> INSTRUCTIONS FOR THE TASK:
Look below for the line containing "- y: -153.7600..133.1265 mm"; from there through the line containing "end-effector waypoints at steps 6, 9", both lines included, please set down each line exactly and nothing else.

> SOURCE DATA:
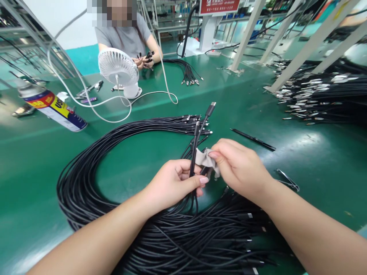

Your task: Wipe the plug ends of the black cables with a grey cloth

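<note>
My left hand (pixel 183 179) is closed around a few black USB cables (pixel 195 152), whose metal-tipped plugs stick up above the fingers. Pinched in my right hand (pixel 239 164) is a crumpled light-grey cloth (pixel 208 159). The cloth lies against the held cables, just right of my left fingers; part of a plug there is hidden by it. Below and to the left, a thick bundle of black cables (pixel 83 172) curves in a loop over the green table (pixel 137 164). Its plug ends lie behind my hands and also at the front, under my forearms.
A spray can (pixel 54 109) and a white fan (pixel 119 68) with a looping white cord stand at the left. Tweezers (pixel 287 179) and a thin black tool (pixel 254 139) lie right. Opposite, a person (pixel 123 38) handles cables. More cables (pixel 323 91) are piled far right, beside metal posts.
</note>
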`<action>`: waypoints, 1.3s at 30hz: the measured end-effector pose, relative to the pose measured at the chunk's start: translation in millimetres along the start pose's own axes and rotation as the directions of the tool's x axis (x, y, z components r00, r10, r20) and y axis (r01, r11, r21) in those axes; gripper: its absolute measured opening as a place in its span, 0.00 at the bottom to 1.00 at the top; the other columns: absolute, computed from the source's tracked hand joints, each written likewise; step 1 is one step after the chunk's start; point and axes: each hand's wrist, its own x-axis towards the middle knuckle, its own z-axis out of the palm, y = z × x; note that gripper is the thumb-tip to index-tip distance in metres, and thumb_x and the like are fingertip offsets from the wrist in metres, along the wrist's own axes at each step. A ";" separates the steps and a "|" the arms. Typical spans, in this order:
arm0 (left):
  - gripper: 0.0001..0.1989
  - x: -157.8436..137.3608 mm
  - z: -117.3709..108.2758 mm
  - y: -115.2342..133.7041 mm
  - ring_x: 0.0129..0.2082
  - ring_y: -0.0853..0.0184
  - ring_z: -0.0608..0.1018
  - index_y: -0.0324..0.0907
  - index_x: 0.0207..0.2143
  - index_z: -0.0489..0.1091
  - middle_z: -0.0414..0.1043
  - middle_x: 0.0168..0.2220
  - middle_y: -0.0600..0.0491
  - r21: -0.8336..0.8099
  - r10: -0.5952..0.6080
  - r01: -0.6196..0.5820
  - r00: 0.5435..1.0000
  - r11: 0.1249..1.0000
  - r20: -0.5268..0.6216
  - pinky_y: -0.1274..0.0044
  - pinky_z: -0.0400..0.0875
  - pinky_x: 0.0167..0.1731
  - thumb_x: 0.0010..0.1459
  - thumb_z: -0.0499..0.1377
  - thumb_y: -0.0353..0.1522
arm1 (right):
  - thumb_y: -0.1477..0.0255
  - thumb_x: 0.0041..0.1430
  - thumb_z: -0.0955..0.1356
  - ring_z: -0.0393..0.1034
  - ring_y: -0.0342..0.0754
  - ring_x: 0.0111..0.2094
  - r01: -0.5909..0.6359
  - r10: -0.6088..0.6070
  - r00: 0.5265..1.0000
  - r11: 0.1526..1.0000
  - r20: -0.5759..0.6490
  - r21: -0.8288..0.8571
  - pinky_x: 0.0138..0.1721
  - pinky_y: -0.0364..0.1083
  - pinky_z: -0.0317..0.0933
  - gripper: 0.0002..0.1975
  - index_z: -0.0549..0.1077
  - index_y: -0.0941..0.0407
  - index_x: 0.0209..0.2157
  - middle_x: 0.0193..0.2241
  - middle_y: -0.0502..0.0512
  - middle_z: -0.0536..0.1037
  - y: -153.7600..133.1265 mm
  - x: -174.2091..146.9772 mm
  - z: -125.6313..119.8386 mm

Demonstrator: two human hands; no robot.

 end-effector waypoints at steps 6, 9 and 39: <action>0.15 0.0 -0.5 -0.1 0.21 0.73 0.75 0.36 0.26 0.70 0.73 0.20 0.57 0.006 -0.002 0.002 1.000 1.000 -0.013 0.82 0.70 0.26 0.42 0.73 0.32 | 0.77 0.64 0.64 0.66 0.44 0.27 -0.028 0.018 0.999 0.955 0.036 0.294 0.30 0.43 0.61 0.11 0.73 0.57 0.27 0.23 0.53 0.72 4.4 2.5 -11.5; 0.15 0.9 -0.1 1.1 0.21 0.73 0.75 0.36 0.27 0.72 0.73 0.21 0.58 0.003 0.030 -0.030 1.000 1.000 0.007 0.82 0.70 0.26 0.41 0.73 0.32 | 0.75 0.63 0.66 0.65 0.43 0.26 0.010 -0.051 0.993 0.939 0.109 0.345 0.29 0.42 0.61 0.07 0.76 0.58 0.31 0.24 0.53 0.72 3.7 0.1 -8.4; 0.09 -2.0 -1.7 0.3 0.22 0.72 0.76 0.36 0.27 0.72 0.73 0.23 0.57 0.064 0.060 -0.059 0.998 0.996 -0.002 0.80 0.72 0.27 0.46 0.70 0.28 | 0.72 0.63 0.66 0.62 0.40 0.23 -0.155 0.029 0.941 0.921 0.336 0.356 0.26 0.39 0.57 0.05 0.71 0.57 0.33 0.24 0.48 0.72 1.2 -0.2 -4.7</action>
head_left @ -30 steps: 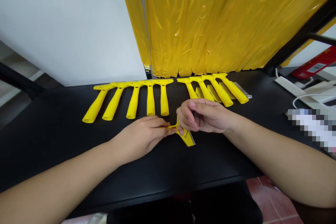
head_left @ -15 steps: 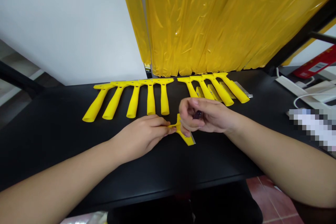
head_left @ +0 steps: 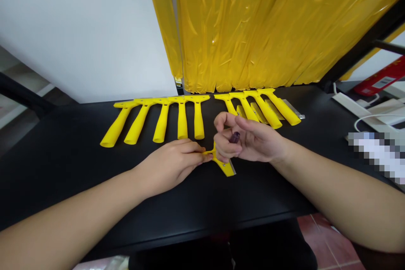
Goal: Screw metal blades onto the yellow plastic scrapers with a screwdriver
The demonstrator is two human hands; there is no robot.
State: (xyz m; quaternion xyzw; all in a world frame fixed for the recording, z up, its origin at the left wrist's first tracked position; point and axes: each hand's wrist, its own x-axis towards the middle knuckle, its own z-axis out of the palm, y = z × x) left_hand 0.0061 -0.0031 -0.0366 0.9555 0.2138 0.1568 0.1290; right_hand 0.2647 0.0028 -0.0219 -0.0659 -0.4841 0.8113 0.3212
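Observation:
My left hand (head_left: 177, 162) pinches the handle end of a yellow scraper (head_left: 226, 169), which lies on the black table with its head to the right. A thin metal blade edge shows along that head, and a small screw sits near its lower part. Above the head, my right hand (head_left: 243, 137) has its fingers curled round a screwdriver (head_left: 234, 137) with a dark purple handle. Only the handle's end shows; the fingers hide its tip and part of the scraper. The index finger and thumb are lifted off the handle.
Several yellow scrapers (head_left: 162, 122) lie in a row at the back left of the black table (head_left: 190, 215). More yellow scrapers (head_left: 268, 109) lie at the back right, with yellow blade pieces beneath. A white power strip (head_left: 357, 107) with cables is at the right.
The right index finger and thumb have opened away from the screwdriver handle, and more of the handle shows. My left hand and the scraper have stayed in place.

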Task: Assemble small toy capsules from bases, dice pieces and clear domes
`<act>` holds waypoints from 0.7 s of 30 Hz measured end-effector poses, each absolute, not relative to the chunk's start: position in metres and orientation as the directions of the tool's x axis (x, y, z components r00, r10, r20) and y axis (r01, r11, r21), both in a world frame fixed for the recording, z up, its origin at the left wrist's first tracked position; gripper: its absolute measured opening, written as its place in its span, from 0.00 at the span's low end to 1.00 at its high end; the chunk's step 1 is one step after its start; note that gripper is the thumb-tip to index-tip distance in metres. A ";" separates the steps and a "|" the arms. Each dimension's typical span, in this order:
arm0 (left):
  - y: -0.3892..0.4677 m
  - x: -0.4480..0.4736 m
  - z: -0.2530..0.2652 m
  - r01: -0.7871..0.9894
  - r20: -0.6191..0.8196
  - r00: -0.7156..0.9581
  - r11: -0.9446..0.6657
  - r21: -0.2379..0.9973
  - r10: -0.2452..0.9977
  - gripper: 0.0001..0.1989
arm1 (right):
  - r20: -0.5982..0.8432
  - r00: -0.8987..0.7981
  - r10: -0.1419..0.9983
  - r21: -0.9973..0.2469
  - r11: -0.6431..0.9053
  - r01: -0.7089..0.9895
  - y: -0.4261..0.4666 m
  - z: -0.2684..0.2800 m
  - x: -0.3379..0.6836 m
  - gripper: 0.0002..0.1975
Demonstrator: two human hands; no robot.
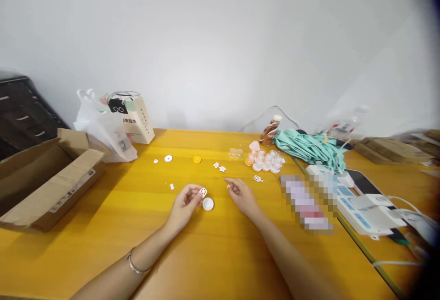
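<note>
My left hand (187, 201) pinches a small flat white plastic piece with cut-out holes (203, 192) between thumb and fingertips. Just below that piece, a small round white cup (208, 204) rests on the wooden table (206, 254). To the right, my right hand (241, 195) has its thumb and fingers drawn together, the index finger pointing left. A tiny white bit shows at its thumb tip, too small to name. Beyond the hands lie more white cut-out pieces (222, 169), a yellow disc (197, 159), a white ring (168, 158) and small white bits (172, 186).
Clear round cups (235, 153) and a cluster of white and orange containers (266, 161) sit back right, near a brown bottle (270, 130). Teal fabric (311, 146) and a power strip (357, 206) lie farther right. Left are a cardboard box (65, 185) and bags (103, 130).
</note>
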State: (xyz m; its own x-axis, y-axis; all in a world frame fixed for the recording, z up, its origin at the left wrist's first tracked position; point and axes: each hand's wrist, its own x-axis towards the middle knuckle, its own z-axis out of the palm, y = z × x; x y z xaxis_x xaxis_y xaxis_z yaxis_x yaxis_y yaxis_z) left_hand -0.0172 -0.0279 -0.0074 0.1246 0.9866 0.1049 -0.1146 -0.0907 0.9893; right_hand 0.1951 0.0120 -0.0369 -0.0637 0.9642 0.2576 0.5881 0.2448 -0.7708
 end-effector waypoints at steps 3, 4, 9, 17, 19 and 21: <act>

> SOLVED PROBLEM:
  - y: -153.7600..133.1265 mm
  - x: -174.2091..146.9772 mm
  - z: -125.6313..119.8386 mm

Demonstrator: two human hands; no robot.

 end-effector waypoints at steps 6, 9 and 39: <action>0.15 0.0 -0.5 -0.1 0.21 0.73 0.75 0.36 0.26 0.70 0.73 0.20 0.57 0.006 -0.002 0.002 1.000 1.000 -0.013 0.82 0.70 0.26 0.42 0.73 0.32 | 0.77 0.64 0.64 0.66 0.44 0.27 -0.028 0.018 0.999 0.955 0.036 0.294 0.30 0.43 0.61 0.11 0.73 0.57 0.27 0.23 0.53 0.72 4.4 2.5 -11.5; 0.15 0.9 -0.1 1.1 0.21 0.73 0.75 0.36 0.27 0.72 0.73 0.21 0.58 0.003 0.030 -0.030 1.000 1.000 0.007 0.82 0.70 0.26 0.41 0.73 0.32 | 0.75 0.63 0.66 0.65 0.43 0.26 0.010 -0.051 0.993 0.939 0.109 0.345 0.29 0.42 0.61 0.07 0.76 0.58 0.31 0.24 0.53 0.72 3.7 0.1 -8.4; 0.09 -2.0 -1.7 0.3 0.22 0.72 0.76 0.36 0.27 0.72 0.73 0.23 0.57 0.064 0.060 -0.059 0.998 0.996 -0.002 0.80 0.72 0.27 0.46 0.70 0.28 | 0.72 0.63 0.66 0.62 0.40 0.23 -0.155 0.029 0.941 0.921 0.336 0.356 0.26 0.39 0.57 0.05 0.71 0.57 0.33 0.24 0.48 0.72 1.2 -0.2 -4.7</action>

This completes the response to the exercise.